Directions for this task - Would you please return the data below verbatim, without its pictures?
☆ ☆ ☆
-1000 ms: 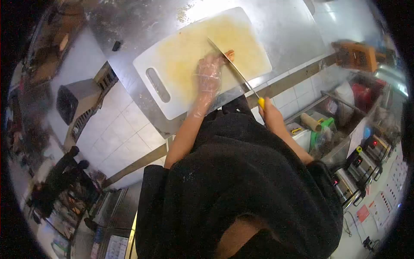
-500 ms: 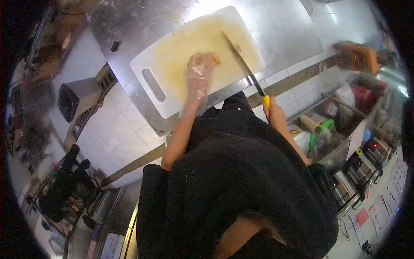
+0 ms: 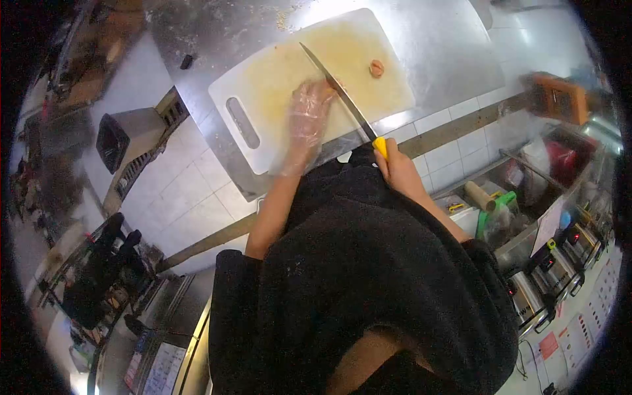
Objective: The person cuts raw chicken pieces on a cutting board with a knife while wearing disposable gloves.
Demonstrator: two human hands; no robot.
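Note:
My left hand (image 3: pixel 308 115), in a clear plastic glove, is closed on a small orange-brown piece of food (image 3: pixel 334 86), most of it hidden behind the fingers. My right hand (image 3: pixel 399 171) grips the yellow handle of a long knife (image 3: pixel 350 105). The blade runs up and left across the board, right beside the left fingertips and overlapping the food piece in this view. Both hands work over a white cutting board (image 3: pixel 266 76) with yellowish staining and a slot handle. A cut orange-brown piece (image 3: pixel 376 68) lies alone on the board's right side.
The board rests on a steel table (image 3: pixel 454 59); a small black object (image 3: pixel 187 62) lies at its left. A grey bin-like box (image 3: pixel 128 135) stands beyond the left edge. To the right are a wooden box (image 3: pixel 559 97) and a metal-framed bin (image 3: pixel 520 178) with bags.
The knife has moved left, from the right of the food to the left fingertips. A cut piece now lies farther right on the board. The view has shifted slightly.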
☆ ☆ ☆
Answer for the task -
-1000 ms: 
-500 ms: 
+0 ms: 
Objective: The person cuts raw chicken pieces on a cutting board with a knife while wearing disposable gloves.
Demonstrator: two human hands; no robot.
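Note:
My left hand (image 3: pixel 308 115), in a clear plastic glove, is closed on a small orange-brown piece of food (image 3: pixel 334 86), most of it hidden behind the fingers. My right hand (image 3: pixel 399 171) grips the yellow handle of a long knife (image 3: pixel 350 105). The blade runs up and left across the board, right beside the left fingertips and overlapping the food piece in this view. Both hands work over a white cutting board (image 3: pixel 266 76) with yellowish staining and a slot handle. A cut orange-brown piece (image 3: pixel 376 68) lies alone on the board's right side.
The board rests on a steel table (image 3: pixel 454 59); a small black object (image 3: pixel 187 62) lies at its left. A grey bin-like box (image 3: pixel 128 135) stands beyond the left edge. To the right are a wooden box (image 3: pixel 559 97) and a metal-framed bin (image 3: pixel 520 178) with bags.
The knife has moved left, from the right of the food to the left fingertips. A cut piece now lies farther right on the board. The view has shifted slightly.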

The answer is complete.